Je viens de revoir le film pour la troisième fois alors j'ai envie d'écrire dessus.
Il m'a fallu un peu de temps pour vraiment m'approprier Michael Mann, et finir par dire qu'il est bien l'un de mes cinéastes fétiches. Il m'a fallu Hacker en fait : quand on est le seul ou presque à aimer un film - ou en tout cas à l'aimer autant - c'est forcément qu'entre son auteur et soi, il y a une affinité profonde.
Aujourd'hui, alors qu'il me reste encore à voir La Forteresse noire, Le Dernier des Mohicans et Ali, je sais que Mann est "l'un des miens", l'un de ceux que je citerais si l'on me demandait de parler de mes cinéastes favoris.
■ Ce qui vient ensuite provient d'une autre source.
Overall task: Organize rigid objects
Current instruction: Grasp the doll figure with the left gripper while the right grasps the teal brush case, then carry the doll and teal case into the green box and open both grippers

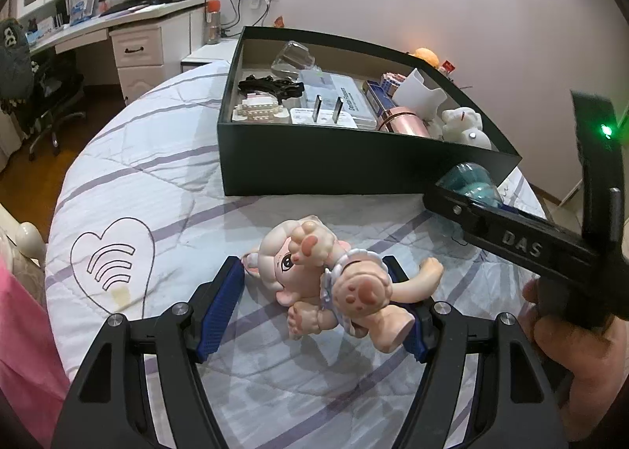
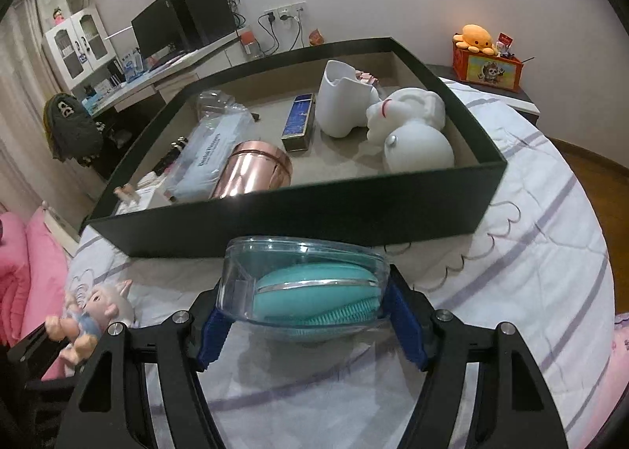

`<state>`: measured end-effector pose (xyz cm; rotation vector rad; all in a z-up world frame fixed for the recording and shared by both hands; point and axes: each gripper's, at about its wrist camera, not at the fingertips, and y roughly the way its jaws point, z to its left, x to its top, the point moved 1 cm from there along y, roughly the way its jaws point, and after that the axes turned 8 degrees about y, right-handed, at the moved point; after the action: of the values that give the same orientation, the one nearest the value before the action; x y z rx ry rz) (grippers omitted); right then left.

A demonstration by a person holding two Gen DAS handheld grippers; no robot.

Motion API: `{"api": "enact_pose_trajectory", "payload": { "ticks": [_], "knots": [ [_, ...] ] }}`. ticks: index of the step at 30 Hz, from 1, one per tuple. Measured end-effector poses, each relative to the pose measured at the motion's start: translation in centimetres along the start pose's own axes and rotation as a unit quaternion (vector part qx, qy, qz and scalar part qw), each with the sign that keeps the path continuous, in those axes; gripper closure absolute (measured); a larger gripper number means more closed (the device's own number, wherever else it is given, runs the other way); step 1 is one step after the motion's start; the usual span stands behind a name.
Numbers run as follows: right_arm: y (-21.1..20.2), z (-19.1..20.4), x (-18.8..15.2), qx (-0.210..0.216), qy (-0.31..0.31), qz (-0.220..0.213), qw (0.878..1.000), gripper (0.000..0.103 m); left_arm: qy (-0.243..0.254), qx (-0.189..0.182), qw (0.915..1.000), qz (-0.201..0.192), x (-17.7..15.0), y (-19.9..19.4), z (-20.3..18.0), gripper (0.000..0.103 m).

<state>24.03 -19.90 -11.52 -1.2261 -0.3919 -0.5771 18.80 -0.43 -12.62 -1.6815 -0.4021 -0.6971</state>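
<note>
On the left, the left gripper [image 1: 314, 291] had its two black fingers spread wide, and their ribbed blue pads [image 1: 224, 303] stood on both sides of a glossy pale-pink plastic doll figure with paw-print feet and a frilled collar [image 1: 314, 284]. The figure lay on its side on the quilted white bedspread with lilac stripes [image 1: 157, 181], between the pads; the right pad seemed to touch its legs, while the left pad was just beside its head, with a small gap. Behind it stood the large dark green cardboard box with a beige inner lining [image 1: 314, 166], open at the top. Inside, from left to right, were a black tangled piece [image 1: 271, 87], a white charger plug with two metal prongs [image 1: 326, 115], a shiny rose-gold metal cylinder [image 2: 251, 173], a narrow blue rectangular case [image 2: 300, 122], a smooth white cup-shaped holder [image 2: 342, 99] and a matte white bear-shaped figure [image 2: 409, 130]. Further right, the right gripper [image 2: 304, 303], held by a hand [image 1: 578, 335] around its black handle, pinched a clear hard plastic case with a teal silicone brush with soft bristles inside [image 2: 310, 287]. This case was above the bedspread, just in front of the near wall of the box, outside it.
</note>
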Motion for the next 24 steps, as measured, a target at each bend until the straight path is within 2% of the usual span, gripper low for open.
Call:
{"api": "enact_pose_trajectory", "payload": {
  "ticks": [6, 13, 19, 24],
  "knots": [
    [-2.8, 0.8, -0.1, 0.021, -0.005, -0.010, 1.000, 0.032, -0.002, 0.001, 1.0000, -0.007, 0.2, -1.0, 0.6, 0.031],
    [-6.2, 2.3, 2.5, 0.044, -0.022, -0.044, 0.998, 0.031, 0.001, 0.003, 0.9994, -0.036, 2.3, -3.3, 1.2, 0.031],
    [-7.3, 3.6, 5.8, 0.043, -0.045, -0.075, 0.995, 0.031, 0.014, 0.002, 0.9970, -0.077, 6.1, -5.4, 1.3, 0.031],
    [-6.1, 3.6, 8.9, 0.035, -0.049, -0.081, 0.995, 0.031, 0.021, 0.000, 0.9944, -0.103, 10.0, -6.0, 1.3, 0.031]
  ]
}}
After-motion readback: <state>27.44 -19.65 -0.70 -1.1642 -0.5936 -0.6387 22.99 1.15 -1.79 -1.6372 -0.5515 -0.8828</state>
Et s'il y a un film, qui au milieu de toute son oeuvre, me fait l'aimer à ce point, c'est bien Miami Vice.


Mais qu'est-ce que c'est que ce truc ? On peut se dire ça en découvrant l'oeuvre - si l'on est habitué aux films d'action calibrés, mais pas seulement ; au fond, c'est peut-être ça qu'il faut se dire, car en le voyant, on mesure tout ce que le cinéma populaire pourrait être et n'est pas.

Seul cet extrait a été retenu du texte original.